Thread: long running transactions

long running transactions

From
Tobias Brox
Date:
While doing a verbose vacuum, I'm constantly hitting things like:

DETAIL:  3606 dead row versions cannot be removed yet.

I believe this is a problem, because I still do have some empty tables
requireing up to 3-400 ms just to check if the table is empty (see
thread "slow queue-like empty table").

If pg_stat_activity.query_start actually is the start time of the
transaction, then we've gotten rid of all the real long-running
transactions.  Then again, if pg_stat_activity.query_start actually was
the start time of the transaction, the attribute would have been called
pg_stat_activity.transaction_start, right?

Is there any way to find the longest running transaction?


Re: long running transactions

From
Tom Lane
Date:
Tobias Brox <tobias@nordicbet.com> writes:
> If pg_stat_activity.query_start actually is the start time of the
> transaction,

... but it isn't.

> Is there any way to find the longest running transaction?

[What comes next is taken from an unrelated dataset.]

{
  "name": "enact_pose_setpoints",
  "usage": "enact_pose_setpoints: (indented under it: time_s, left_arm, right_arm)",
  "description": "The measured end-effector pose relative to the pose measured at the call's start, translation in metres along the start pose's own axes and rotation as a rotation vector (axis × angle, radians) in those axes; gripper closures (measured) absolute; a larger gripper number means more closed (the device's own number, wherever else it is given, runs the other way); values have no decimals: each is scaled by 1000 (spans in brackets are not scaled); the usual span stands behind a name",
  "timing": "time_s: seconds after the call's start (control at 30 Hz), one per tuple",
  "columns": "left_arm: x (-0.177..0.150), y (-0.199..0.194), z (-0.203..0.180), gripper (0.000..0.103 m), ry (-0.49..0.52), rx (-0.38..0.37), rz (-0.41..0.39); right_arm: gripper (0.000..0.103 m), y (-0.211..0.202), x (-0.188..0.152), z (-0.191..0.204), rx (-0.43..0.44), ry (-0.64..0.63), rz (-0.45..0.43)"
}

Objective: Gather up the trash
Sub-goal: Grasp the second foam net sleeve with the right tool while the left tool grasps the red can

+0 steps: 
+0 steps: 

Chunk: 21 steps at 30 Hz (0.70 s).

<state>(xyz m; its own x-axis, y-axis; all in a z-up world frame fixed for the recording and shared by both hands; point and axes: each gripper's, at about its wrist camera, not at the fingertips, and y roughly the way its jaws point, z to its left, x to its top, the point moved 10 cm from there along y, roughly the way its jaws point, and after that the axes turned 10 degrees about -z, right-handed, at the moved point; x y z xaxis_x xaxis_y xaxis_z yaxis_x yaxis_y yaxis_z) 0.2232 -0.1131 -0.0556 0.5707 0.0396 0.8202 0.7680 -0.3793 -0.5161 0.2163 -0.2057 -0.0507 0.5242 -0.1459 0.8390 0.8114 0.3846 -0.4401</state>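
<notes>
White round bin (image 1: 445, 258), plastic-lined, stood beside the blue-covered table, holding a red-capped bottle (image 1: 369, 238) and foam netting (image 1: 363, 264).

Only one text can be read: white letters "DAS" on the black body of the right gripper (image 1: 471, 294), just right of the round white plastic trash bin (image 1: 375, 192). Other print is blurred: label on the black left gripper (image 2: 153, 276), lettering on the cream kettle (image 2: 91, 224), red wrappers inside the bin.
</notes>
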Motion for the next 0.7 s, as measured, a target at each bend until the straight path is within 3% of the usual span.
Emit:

Look in pg_locks to see the lowest-numbered transaction ID --- each
transaction will be holding exclusive lock on its own XID.  You can
correlate that back to pg_stat_activity via the PID.

            regards, tom lane

Re: long running transactions

From
Tobias Brox
Date:
[Tom Lane - Tue at 12:23:40PM -0400]
> Look in pg_locks to see the lowest-numbered transaction ID --- each
> transaction will be holding exclusive lock on its own XID.  You can
> correlate that back to pg_stat_activity via the PID.

Thanks a lot for the quick reply - I've already identified one
long-running transaction.

(I'm not allowed to order by xid, and not allowed to cast it to
anything, how come?)


Re: long running transactions

From
Tobias Brox
Date:
[Tobias Brox - Tue at 06:39:13PM +0200]
> Thanks a lot for the quick reply - I've already identified one
> long-running transaction.

belonging to autovacuum ... how come?


Re: long running transactions

From
Tom Lane
Date:
Tobias Brox <tobias@nordicbet.com> writes:
> [Tobias Brox - Tue at 06:39:13PM +0200]
>> Thanks a lot for the quick reply - I've already identified one
>> long-running transaction.

> belonging to autovacuum ... how come?

Blocked on someone else's lock, maybe?

            regards, tom lane

Re: long running transactions

From
Tobias Brox
Date:
[Tom Lane - Tue at 12:42:52PM -0400]
> > belonging to autovacuum ... how come?
>
> Blocked on someone else's lock, maybe?

hardly, the autovacuum is the only one having such a low transaction id,
and also the only one hanging around when waiting a bit and rechecking
the pg_locks table.

Re: long running transactions

From
Tom Lane
Date:
Tobias Brox <tobias@nordicbet.com> writes:
>> Blocked on someone else's lock, maybe?

> hardly, the autovacuum is the only one having such a low transaction id,
> and also the only one hanging around when waiting a bit and rechecking
> the pg_locks table.

Hmph.  Is the autovac process actually doing anything (strace would be
revealing)?  If not, can you attach to the autovac process with gdb and
get a stack trace to see where it's blocked?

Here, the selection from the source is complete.